DMLON commented 2 years ago

Same issue here, trained yolov7 on a custom dataset. torch model returns scores above 0.9 but trt converted model returns scores around 0.4 - 0.5 for the same image. Tested trt convertion from trtexec, Linaom1214/tensorrt-python and triple-Mu/YOLO-TensorRT8, both on fp32 and fp16

Torch model: image

TRT model: image

wstchhwp commented 2 years ago

Same issue here, trained yolov7 on a custom dataset. torch model returns scores above 0.9 but trt converted model returns scores around 0.4 - 0.5 for the same image. Tested trt convertion from trtexec, Linaom1214/tensorrt-python and triple-Mu/YOLO-TensorRT8, both on fp32 and fp16

Torch model: image

TRT model: image

I met the same problem with you.

WongKinYiu commented 2 years ago

Train (cfg/training/) -> Reparameterization (cfg/deploy) -> Convert.
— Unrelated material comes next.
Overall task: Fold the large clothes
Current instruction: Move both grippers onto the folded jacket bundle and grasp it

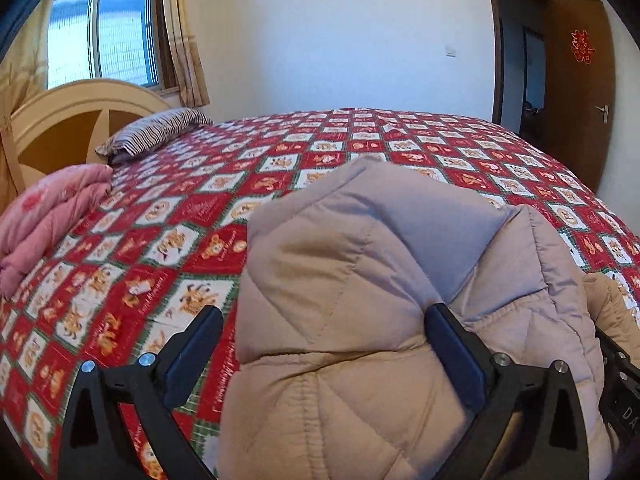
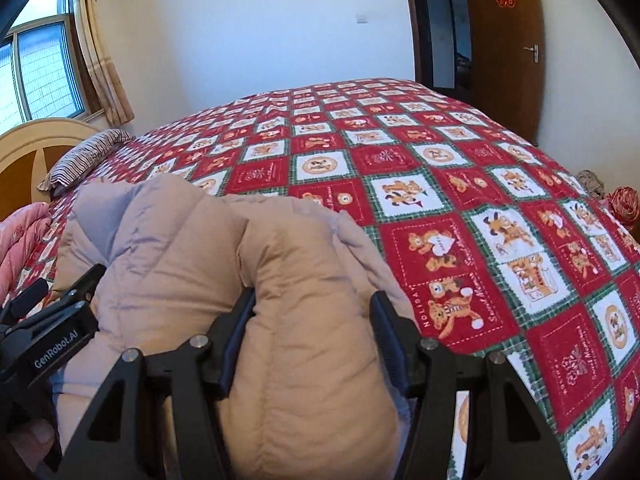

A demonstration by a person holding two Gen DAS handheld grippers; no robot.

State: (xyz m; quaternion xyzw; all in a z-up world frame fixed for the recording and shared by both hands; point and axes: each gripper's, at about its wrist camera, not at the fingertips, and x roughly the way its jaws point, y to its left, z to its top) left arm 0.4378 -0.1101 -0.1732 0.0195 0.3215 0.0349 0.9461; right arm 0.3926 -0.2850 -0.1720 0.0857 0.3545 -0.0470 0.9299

Maybe you miss the reparameterization step.

leayz-888 commented 2 years ago

Maybe you miss the reparameterization step.

Thanks for your reply, can you tell me exactly how to do the reparameterization?

WongKinYiu commented 2 years ago

https://github.com/WongKinYiu/yolov7#re-parameterization

DMLON commented 2 years ago

Thank you for your reply! Just tested reparametrization (The only difference between traning/yolov7.yaml and deploy/yolov7.yaml is that on the last line, IDetect is used instead of Detect), same results, reconverted the model to onnx and trt. In a few hours i'm going to try running the model in ONNX runtime to check if the model is failing on the ONNX conversion or the trt conversion

leayz-888 commented 2 years ago

https://github.com/WongKinYiu/yolov7#re-parameterization

Thank you, I followed your instructions to re-parameterize the trained yolov7.pt and convert it to trt format. I tested it and got some results:

  1. The inference results of the pt model after re-parameterization are consistent with those of the pt model before re-parameterization;
  2. The reparameterized pt model can be successfully converted into trt format, but there is still a big gap between the inference results and the inference results of the pt model. I have tried both fp16 and fp32, and the result is the same, I am confused about this, can you answer it again? thank you again

Thank you for your reply! Just tested reparametrization (The only difference between traning/yolov7.yaml and deploy/yolov7.yaml is that on the last line, IDetect is used instead of Detect), same results, reconverted the model to onnx and trt. In a few hours i'm going to try running the model in ONNX runtime to check if the model is failing on the ONNX conversion or the trt conversion

After re-parameterization, there is still a big difference between the inference results of the trt model and the pt model.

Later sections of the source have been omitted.